Detainees who arrived at the Florida Everglades immigration detention center were Wannial Cutraz ” According to the handbook given to detainees, they are given color-coded uniforms and wrist straps, and are then separated based on their criminal history and whether they are considered a flight risk.
The handbook presents strict rules regarding hygiene and clothing, depicting the environment within a remote detention center, in contrast to the deplorable circumstances described shortly after it opened in July. The handbook was published as part of a lawsuit over whether detainees have adequate access to lawyers.
The court case is one of three cases filed by environmental and civil rights groups over the terms of the detention center, which was built by the state of Florida this summer and operated by private contractors and state agencies.
Federal judges in Miami Order in August The facility must close operations within two months and agree to the Environmental Group that it was not given a proper environmental review before the remote runway site was converted into an immigration detention centre. However, operations continued after the judge’s interim injunction. It’s been put on hold In early September, an appeals court panel was added.

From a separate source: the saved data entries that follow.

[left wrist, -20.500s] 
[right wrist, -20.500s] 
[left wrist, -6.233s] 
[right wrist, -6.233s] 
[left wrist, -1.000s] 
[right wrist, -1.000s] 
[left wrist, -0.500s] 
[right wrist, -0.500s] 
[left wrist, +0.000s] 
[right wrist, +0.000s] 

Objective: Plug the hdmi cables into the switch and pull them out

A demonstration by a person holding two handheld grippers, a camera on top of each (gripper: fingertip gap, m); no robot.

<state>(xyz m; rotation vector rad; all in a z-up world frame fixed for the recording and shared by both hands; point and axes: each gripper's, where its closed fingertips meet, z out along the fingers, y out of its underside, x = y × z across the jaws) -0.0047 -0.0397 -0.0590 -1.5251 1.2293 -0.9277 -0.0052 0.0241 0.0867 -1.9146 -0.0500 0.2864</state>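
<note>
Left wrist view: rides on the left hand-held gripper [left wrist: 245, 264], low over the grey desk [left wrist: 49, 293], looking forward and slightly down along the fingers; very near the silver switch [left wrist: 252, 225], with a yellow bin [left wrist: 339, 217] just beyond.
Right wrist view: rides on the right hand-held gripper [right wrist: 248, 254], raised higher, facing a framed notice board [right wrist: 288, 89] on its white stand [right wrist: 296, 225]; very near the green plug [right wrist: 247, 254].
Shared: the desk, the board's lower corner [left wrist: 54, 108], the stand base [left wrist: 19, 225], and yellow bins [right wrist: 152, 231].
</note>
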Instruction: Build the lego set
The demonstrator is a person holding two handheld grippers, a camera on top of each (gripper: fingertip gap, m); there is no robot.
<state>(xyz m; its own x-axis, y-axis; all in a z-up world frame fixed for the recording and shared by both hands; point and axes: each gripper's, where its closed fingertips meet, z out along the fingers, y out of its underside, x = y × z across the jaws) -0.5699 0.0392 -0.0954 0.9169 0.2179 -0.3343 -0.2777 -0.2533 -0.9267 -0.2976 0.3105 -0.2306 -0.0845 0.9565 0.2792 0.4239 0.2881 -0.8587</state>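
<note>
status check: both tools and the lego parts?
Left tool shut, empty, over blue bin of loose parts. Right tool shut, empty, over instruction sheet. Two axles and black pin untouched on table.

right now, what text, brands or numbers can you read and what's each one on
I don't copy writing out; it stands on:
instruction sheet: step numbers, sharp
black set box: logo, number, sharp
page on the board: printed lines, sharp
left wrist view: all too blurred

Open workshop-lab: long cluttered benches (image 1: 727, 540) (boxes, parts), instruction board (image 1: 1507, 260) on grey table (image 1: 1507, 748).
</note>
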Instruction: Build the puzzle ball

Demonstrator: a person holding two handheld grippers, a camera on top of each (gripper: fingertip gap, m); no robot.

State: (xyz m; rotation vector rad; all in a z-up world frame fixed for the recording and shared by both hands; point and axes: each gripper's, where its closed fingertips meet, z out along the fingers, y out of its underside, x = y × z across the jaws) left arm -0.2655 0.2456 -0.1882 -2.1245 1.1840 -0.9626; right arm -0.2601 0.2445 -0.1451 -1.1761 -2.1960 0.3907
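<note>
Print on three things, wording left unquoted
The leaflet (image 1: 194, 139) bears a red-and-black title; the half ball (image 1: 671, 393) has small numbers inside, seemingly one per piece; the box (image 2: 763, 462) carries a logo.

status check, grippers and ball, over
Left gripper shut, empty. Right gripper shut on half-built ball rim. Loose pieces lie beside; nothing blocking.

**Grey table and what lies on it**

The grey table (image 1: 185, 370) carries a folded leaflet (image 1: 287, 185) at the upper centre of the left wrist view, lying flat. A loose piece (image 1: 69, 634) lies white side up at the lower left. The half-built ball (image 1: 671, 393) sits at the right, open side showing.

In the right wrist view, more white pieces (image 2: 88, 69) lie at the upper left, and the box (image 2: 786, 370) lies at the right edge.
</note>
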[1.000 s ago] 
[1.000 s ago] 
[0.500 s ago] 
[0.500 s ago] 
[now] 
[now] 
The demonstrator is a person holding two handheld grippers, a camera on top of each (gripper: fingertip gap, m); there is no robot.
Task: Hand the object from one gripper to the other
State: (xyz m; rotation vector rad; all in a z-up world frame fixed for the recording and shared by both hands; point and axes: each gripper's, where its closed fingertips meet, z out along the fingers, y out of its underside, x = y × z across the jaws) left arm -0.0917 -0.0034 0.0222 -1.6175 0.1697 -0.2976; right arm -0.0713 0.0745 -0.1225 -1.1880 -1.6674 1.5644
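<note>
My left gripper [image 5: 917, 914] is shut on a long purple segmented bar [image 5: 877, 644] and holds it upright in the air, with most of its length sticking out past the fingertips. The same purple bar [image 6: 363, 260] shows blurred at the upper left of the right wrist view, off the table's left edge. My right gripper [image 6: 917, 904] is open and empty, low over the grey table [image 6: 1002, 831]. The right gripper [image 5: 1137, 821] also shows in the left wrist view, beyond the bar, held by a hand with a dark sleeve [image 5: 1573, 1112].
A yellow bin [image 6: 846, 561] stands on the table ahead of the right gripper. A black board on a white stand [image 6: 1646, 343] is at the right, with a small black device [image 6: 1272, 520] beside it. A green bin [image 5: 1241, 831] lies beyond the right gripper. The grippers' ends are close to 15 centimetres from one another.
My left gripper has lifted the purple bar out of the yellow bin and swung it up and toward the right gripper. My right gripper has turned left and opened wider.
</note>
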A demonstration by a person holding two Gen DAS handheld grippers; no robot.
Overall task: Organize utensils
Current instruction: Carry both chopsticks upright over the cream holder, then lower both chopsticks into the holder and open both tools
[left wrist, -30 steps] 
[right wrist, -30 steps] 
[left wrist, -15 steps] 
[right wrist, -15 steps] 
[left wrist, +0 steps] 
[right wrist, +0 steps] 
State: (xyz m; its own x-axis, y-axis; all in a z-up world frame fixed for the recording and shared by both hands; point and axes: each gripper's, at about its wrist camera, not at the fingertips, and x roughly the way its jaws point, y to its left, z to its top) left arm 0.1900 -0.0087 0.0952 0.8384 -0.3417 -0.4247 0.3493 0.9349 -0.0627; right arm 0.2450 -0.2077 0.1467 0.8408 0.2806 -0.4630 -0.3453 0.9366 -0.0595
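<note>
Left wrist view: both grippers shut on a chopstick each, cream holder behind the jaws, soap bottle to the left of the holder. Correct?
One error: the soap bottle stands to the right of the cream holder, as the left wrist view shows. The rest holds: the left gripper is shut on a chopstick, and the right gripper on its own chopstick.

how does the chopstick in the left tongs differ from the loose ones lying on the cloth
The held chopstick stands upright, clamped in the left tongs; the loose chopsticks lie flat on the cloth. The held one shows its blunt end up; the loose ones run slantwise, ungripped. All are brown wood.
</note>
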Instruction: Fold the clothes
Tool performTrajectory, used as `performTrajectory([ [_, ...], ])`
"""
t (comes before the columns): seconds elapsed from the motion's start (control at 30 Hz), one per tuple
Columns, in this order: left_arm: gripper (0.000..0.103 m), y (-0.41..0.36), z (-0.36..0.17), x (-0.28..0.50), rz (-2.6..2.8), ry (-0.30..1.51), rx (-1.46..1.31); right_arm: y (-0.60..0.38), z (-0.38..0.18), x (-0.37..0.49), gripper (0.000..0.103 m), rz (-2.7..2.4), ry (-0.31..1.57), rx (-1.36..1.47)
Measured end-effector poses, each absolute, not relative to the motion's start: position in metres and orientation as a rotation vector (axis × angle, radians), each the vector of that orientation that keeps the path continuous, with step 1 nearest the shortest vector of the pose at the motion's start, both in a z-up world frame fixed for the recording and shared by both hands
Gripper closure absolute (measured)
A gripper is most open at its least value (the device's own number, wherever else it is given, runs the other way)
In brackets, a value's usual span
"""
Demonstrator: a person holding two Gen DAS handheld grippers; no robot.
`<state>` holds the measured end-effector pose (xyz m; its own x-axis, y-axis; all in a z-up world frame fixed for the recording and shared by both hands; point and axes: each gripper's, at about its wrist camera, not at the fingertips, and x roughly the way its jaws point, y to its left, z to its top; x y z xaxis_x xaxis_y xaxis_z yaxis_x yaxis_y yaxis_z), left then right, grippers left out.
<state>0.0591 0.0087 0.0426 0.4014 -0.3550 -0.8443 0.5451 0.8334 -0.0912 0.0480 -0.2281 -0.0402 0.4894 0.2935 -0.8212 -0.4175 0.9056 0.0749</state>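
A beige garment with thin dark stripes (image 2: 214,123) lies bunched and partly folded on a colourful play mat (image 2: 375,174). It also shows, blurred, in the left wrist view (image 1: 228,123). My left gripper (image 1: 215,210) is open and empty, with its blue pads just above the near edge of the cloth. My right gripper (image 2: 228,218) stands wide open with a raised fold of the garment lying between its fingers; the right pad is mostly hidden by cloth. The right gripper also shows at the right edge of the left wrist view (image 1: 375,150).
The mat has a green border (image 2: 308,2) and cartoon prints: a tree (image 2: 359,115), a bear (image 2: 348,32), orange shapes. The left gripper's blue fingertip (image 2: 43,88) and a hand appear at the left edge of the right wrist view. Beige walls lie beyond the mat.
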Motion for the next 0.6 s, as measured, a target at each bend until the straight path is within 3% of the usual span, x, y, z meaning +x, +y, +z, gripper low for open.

President Donald Trump visited the facility in July and July It suggested that it could be a model For future lockups that his administration will push to expand the infrastructure needed to increase deportation.
Civil rights groups on Monday asked a federal judge at Fort Myers for an injunction to stop the facility from retaining detainees. They argued that federal law does not allow state agencies or private contractors to carry out immigration detention as it functions solely at the Department of Homeland Security, and that the facility was set up “outside the usual channel for immigration detention, regardless of the multiple restrictions and safeguards of federal law.”
AP Audio: Internal “Alligator Alcatraz”, uniform colours of detainees are based on criminal history
AP’s Lisa Dwyer reports on the Florida Detention Center’s color code system.
“As a result, the facility is plagued by a number of previously unthinkable issues,” they said in a motion to a temporary injunction. “My physical condition is vicious.”
However, a handbook filed last week by Florida in separate legal access lawsuits suggests detainees are being warned of security guards enforce strict rules regarding dress, hygiene and conduct.
Detainees must watch an orientation video upon arrival. They are only allowed to hold small personal religious items like prayer books, glasses, dentures, wedding rings and rosaries, and wear uniformed sandals. You will be given soap, shampoo, deodorant, toothpaste, toothbrush, sheets, blankets, mattress and towels. Among the items considered contraband are recording devices such as cameras and mobile phones, as well as identity documents such as passports and birth certificates, as immigrants and customs enforcement agencies may use the documents as evidence.
According to the handbook, uniform shirts for detainees can never be removed in residential units or recreational areas, and they cannot place their hands on the waistband of their pants, nor face discipline, regardless of weather conditions.
During regular head counts, detainees are not allowed to move or speak. If so, they can be punished by locking up in their housing units, along with everyone in their dorms. Breakfast starts at 5:30am and meals will be served in a dining room where meals are prohibited from being removed. Detainees isolated from the general population are provided in their cells.
Barber services are available and detainees are expected to bathe regularly and keep their hair clean. “Personal hygiene is essential,” the handbook said. but, Detainees reported in July The toilets are occasionally flushed, the floors are overflowing with feces waste, and detainees go for a few days without showering.
The facility has a law library where detainees can spend up to five hours a week there.
In another court application, private contractor officials who oversee how detainees access lawyers challenged civil rights groups’ arguments that detainees do not have sensitive access to lawyers and client communications to be protected. Nakamoto Group’s Mark Saunders said all detainee requests from the attorneys’ meeting were granted either directly or via video conferencing.
The handbook also notified detainees that the facility had zero resistance to sexual assault and abuse, and hired full-time investigators trained in sexual assault investigations. While saying that sexual assault is never the victim’s fault, the handbook also lists ways detainees can avoid it, such as not accepting gifts or favors from others and appearing to be confident.
“Many attackers chose victims who seemed not to fight back, or who they thought were emotionally weak,” the handbook said.